Data excerpt:

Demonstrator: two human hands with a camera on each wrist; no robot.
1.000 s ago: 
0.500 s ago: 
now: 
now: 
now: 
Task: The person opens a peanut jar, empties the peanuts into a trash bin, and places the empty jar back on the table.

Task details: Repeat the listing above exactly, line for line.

Exercise response:
Demonstrator: two human hands with a camera on each wrist; no robot.
1.000 s ago: 
0.500 s ago: 
now: 
now: 
now: 
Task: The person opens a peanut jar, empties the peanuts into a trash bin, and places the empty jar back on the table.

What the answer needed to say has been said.